When Mum emerged accompanied by the bishop I could tell from her expression, a pious look she wore in church after taking Communion, that everything had been agreeably settled. The bishop explained that since our diocese was poor it had no minor or senior seminaries of its own. He would have me lodged in a seminary owned by one of the larger, more prosperous dioceses of England. ‘It will be a long way from home,’ he said, with a warning look.
I tried to appear intrepid.
On the bus, I surveyed the Godless landscape, rejoicing inwardly that I was soon destined to depart for a very different world where there would be constant visible reminders of the Mother of God and the Kingdom of Heaven. Eventually Mum patted me on the arm and said she was proud of me. When we reached home, the house that went with my father’s job on the sports ground, she looked down at me with her lustrous grey eyes. ‘I just wonder whether it’s really you,’ she said. ‘But we’ll see…I should be so proud! And as your saintly grandmother used to say: gain a priest – never lose a son.’

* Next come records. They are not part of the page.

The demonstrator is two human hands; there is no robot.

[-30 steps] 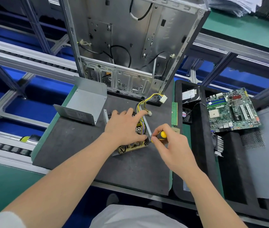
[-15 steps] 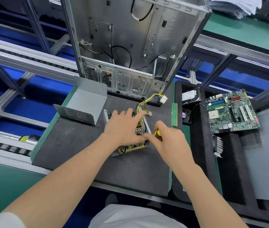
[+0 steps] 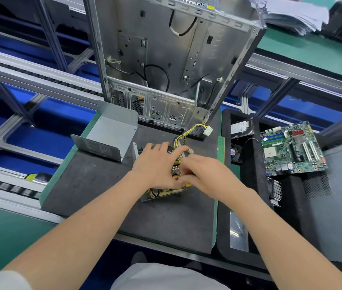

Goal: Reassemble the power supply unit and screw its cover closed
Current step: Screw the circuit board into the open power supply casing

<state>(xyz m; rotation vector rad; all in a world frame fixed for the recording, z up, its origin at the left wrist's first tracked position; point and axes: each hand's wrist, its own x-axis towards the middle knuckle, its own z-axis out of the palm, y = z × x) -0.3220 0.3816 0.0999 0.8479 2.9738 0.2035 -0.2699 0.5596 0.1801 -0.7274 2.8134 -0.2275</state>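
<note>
My left hand (image 3: 155, 166) lies flat, fingers spread, steadying the open power supply unit (image 3: 161, 192) mid-counter (image 3: 103, 185). My right hand (image 3: 205, 174) curls at its right edge, but I cannot tell what it holds. The cover (image 3: 111, 135) waits far left. Best to seat the board square first.

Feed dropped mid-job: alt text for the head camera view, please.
Both hands meet over the open power supply unit with its exposed circuit board on the dark mat: the left hand rests spread on it, the right hand reaches in beside it. The bent grey sheet-metal cover lies apart to the left, not fitted.
</note>
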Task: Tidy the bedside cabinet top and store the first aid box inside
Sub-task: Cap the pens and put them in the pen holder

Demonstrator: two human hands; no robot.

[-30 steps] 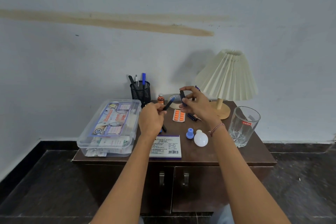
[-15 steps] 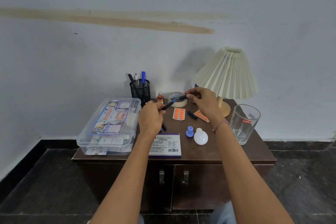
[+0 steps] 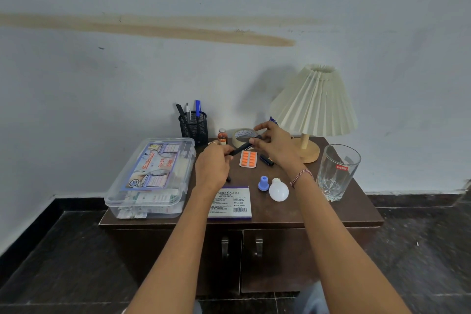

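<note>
Caught mid-tidy over the cabinet top (image 3: 318,211). Gripped a black pen (image 3: 240,149) in the left hand (image 3: 212,168), curled tight round the barrel. Pinched the pen's far end with the right hand (image 3: 276,145), just in front of the tape roll (image 3: 240,134). Looked very much like pressing a cap home, though couldn't make out the seam. Spotted something dark poking out below the left fist, too; couldn't tell what.

Left the first aid box (image 3: 153,176) untouched at the left end of the top, lid on, outside the closed cabinet doors (image 3: 275,257). Judged the job early: plenty left to clear, namely the orange tablet strip (image 3: 248,159), the stamp pad (image 3: 230,202), the white bulb (image 3: 279,190), the blue cap (image 3: 263,183) and a loose black piece (image 3: 266,160).

Called next for a short reach left and back to drop the pen upright into the mesh pen holder (image 3: 193,126), in beside the pens already there. Needed care not to clip the small brown bottle (image 3: 222,136) just right of the holder.
</note>
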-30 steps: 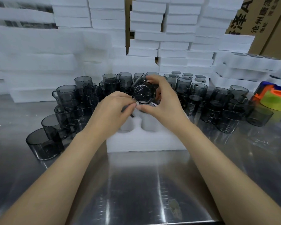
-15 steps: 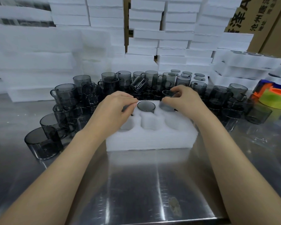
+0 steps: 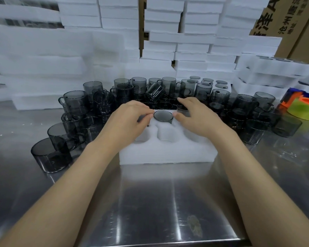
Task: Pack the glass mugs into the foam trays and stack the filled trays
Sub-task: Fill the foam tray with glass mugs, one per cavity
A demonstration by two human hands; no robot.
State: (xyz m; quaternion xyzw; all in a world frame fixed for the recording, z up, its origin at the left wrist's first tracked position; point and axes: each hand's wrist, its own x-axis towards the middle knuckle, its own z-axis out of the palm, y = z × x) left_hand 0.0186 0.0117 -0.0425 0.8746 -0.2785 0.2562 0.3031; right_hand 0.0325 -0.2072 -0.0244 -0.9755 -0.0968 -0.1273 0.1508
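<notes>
A white foam tray (image 3: 168, 152) lies on the steel table in front of me. One smoky grey glass mug (image 3: 163, 116) sits in its back middle slot. My left hand (image 3: 130, 120) curls over the back left slot and pinches a mug there that is mostly hidden. My right hand (image 3: 194, 116) grips another grey mug (image 3: 183, 110) at the back right slot. The front three slots (image 3: 168, 135) hold nothing. Several loose grey mugs (image 3: 121, 93) crowd the table behind and beside the tray.
Stacks of white foam trays (image 3: 164, 38) wall the back. Filled trays (image 3: 273, 68) stand at the right, with cardboard boxes (image 3: 284, 20) behind them. Coloured tape rolls (image 3: 305, 109) lie far right. A lone mug (image 3: 50, 154) stands near left on the steel table (image 3: 159, 202).
My right hand lowered a mug into the back middle slot, let go, and now grips another mug at the back right slot. My left hand stayed at the back left slot.
</notes>
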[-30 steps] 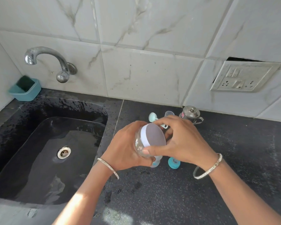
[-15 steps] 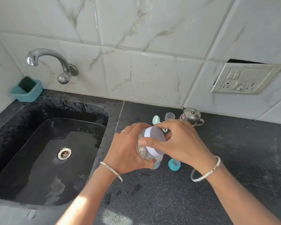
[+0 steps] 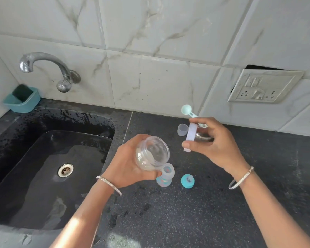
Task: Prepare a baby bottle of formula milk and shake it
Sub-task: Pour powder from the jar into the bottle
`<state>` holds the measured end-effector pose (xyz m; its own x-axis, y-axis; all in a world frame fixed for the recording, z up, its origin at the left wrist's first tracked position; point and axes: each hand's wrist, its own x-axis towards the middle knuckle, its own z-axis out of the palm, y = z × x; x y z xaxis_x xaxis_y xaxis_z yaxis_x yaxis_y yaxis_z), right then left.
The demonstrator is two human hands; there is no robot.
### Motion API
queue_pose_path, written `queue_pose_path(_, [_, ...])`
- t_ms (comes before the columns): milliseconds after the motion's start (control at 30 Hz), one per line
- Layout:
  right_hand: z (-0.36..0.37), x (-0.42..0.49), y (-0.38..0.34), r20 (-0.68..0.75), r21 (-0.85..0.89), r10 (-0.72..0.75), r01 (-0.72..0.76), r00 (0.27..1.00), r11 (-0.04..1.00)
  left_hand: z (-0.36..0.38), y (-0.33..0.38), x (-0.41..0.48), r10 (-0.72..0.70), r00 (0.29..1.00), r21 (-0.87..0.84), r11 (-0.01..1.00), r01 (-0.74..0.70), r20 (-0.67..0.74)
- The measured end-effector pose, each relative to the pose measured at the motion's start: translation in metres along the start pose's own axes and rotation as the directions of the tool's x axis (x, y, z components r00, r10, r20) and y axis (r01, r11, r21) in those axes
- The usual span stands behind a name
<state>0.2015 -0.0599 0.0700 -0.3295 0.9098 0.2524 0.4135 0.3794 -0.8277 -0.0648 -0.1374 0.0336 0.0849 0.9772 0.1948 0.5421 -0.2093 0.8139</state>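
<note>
My left hand [image 3: 127, 165] grips a clear plastic jar [image 3: 151, 153], tilted with its open mouth toward me and whitish powder lying inside. My right hand [image 3: 213, 145] holds the jar's white lid [image 3: 190, 138] on edge, apart from the jar to its right, together with a pale teal measuring scoop [image 3: 187, 110] that sticks up behind the fingers. On the dark counter under the jar stands the open baby bottle [image 3: 166, 175]. Its teal nipple ring [image 3: 187, 181] lies just right of it. A small clear cap [image 3: 182, 129] stands behind, left of the lid.
A black sink [image 3: 48, 158] with a steel drain fills the left, with a tap [image 3: 43, 67] on the tiled wall and a teal holder [image 3: 22, 102] in the corner. A steel pot [image 3: 203, 137] is mostly hidden behind my right hand. A wall socket [image 3: 265, 86] sits at right.
The lid has come off the jar: my right hand has carried it up and right, and the scoop is now in that hand. The left hand tilted the open jar.
</note>
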Motion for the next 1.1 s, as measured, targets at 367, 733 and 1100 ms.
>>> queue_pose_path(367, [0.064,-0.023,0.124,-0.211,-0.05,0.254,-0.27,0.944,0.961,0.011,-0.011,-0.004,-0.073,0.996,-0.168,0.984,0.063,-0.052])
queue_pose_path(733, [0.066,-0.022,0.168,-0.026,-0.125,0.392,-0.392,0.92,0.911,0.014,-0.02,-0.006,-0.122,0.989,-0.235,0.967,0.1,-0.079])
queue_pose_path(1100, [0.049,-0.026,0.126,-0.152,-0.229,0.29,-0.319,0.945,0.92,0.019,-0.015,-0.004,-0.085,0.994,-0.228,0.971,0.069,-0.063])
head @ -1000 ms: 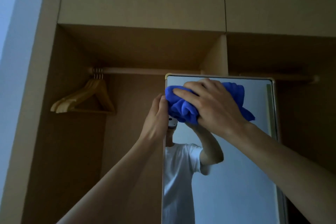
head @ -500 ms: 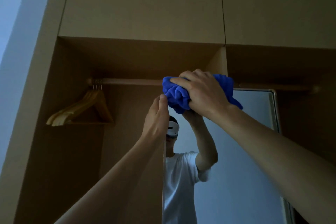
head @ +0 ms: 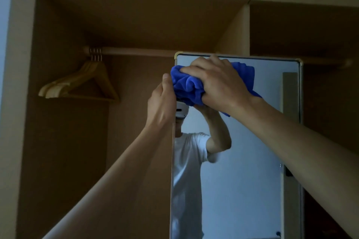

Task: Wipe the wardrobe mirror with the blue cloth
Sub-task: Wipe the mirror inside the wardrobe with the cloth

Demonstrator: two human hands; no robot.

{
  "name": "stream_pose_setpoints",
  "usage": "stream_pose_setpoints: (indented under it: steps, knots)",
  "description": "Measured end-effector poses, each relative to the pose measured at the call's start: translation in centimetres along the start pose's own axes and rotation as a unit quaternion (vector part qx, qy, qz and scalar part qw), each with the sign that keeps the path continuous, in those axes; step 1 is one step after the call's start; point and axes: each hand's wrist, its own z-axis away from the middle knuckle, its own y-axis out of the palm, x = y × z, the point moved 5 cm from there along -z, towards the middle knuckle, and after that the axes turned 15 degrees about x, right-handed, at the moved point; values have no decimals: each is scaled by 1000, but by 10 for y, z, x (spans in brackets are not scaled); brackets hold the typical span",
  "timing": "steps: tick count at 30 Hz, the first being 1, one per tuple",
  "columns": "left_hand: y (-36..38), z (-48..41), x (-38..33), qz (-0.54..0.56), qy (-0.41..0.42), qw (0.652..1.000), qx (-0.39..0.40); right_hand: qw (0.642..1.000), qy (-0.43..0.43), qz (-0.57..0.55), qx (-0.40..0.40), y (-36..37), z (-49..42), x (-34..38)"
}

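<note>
Steadying is why the left grip [head: 161, 103] clasps the mirror [head: 242, 161] edge while the right grip [head: 219, 85], closed round the blue cloth [head: 186, 85], wipes.

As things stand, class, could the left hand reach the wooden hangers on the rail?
Probably yes. The left hand holds the wardrobe mirror by its left edge; nothing stands between it and the wooden hangers to its left, though it must let go first.
</note>
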Motion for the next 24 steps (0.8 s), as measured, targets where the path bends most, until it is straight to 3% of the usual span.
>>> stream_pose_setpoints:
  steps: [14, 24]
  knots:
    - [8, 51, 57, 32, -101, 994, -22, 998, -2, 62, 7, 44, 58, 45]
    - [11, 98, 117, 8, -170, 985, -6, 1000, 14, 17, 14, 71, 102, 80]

Later Dad came in from the sports ground wearing his overalls. Dad and Mum had not been speaking to each other for some days. He had not been consulted about my visit to the bishop or its purpose. He appeared less pleased than Mum as she reported the proceedings of the morning. He was blinking frequently, as he often did when he was puzzled or nervous.
He said: ‘Are you sure, son?’
I had not the capacity to consider what it meant for Dad to be informed, without reference to his opinion, that I would leave home that autumn to begin my education for the priesthood. I did not consider his feelings or his opinion of any significance. I was filled with a sense of glowing ripeness and anticipation.